Based on the aforesaid criteria, in the Umbria pre-Apennines, the Mt Nero, Pietralunga, Gubbio, and Mt Vicino Units have been recognized, from west to east (Figure 1, Figure 3 and Figure 4). Their sedimentary and tectonic evolution is synthetically described below.

3.2.1. Mt Nero-Unit

The Mt Nero Unit includes the more internal successions of the MAR, which originated from the Burdigalian-Langhian depocenter of the Umbria foredeep.
From a tectonic point of view, it belongs to the so-called “internal Umbria Romagna parautochthon” [16], which overrides, along a NW-SE trending thrust fault (Bocca Trabaria thrust), the Pietralunga Unit (Figure 1). Clear exposures of the Mt Nero succession can be observed in the Perugia Mts ridge and on the east sides of the northern Valtiberina, where these successions are also referred to as “Alpe della Luna sequence” (Figure 1).
In previous studies, the lithostratigraphy of the Mt Nero succession had been pointed out for both these areas [17,28,64,65,67], but an updated biostratigraphic calibration was defined only during the recent survey of the 289-Città di Castello Sheet of the Carta Geologica d’Italia [20].
In the Alpe della Luna (Figure 1), the stratigraphic sections are quite continuous and, despite some minor gaps, allow for an investigation of the entire succession lying over the Schlier Fm (Figure 3 and Figure S2).

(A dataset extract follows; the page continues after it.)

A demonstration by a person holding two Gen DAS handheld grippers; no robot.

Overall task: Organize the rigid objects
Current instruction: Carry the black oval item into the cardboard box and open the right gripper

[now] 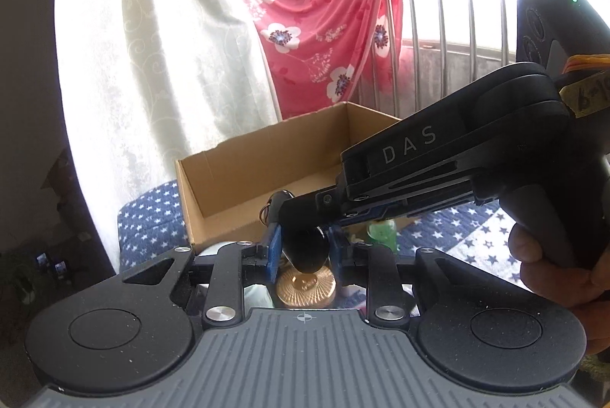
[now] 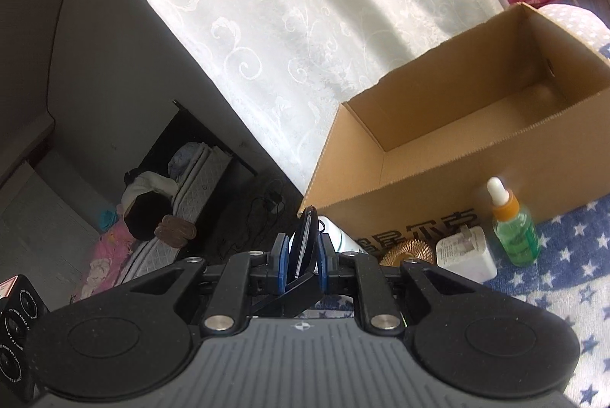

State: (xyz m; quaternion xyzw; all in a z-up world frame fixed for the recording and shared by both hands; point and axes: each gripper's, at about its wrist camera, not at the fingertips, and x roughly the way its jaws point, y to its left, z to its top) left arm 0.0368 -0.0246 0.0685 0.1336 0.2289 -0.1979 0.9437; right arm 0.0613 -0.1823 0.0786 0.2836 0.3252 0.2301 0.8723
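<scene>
The black object, pinched by both left tongs and right tongs, hung near the box for packing.

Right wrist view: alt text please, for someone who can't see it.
The right gripper is shut on a thin dark flat object, held edge-on in front of an open cardboard box. Beside the box, on a star-print blue cloth, stand a green dropper bottle and a white plug adapter.

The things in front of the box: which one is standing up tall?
The green dropper bottle with the white tip. It stands upright, while the white charger and gold disc beside it lie low.
</scene>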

In this area, the MAR, from the bottom, is composed by:
(1)
a pelitic-arenitic member (mr hereinafter), named as MAR1 or Case Spertaglia mr, extending from the MNN3a to the MNN4b nannofossil biozones; it includes (section Spertaglia = Sp) a lower facies characterized by prevalent thin-bedded alpine-supplied turbidites (fine-grained and mica-rich arenites with NW-SE provenances) and an upper facies dominated by thick-bedded transversally-supplied calcarenites and hybrid arenites, containing coarse-grained lithoclasts of Ligurian origin;
(2)
an intermediate massive sandstone member, consisting of arkosic transversal-supplied turbidites referred to as MAR2 or Mt Casale mr, developing across the MNN4b to MNN5a biozones (section Monte Casale = Mc);
(3)
an upper pelitic-arenaceous member referred to as MAR3 or Vesina mr, straddling the MN5a-MN5b biozones, mainly consisting of alpine-supplied turbidites showing sub-arkosic composition and laminated tractive intervals (Section Vesina = Ve); in the uppermost part of this member, the Poggio La Rocca Mega-bed, a coarse-grained calcarenite, which in the past was incorrectly correlated with the Contessa key-bed [28], occurs.
In the Perugia Mts ridge, where only the two lower mrs of the MAR crop out, the exposures are discontinuous (Figure 1) and separated by a thrust fault which splits the Mt Nero Unit in two distinct thrust sheets, the western or “Mt Acuto” and the eastern or “Mt Corona” tectonic elements. Consequently, the stratigraphic continuity between the two members cannot be directly observed.
The Mt Acuto element consists only of the pelitic-arenaceous lower facies of the MAR1 mr, referable to the MNN3a-MNN4a biozones (sections Balconcelli = Ba, Corciano = Co and Monestevole = Mn, location in Figure 1, stratigraphy in Figure 3 and Figure S2) [18].
The Mt Corona element is instead characterized, at the surface, by the higher interval of the MAR1 mr and part of the MAR2 mr (Section Fosso della Badia = Fb in Figure 1), which, consistently with the section of Mt Casale, have been dated to the Middle-Late Langhian, MNN4b-MNN5a zones [18].
Synthesizing, within the entire Mt Nero Unit, the beginning of the MAR sedimentation (i.e., the onset of the foredeep stage s.s.) can be referred to the upper part of the Early Burdigalian, being the lowest passage to the Schlier Fm identifiable in the MNN3a biozone.
Conversely, the top of the Fm is markedly diachronic because it corresponds, in the western sector (Mt Acuto) to the intermediate portion of the MAR1 (MNN4a subzone, Late Burdigalian) and in the eastern sector (Alpe della Luna) to the uppermost MAR3 (MNN5b, Late Langhian; Figure S2).
The Mt Acuto succession does not include the higher part of the MAR1 because, in the internal sector of the foredeep, the MAR sedimentation was interrupted, during the MNN4a biozone, by the emplacement of the Falterona Nappe.
East of the leading edge of the Falterona Nappe, in the easternmost portion of the Mt Nero Unit, the topmost MAR1 mr and the following MAR2 (Late Burdigalian-Early Langhian) and MAR3 (Early-Late Langhian) members continued regularly to deposit, at least up to the top of the MNN5a biozone.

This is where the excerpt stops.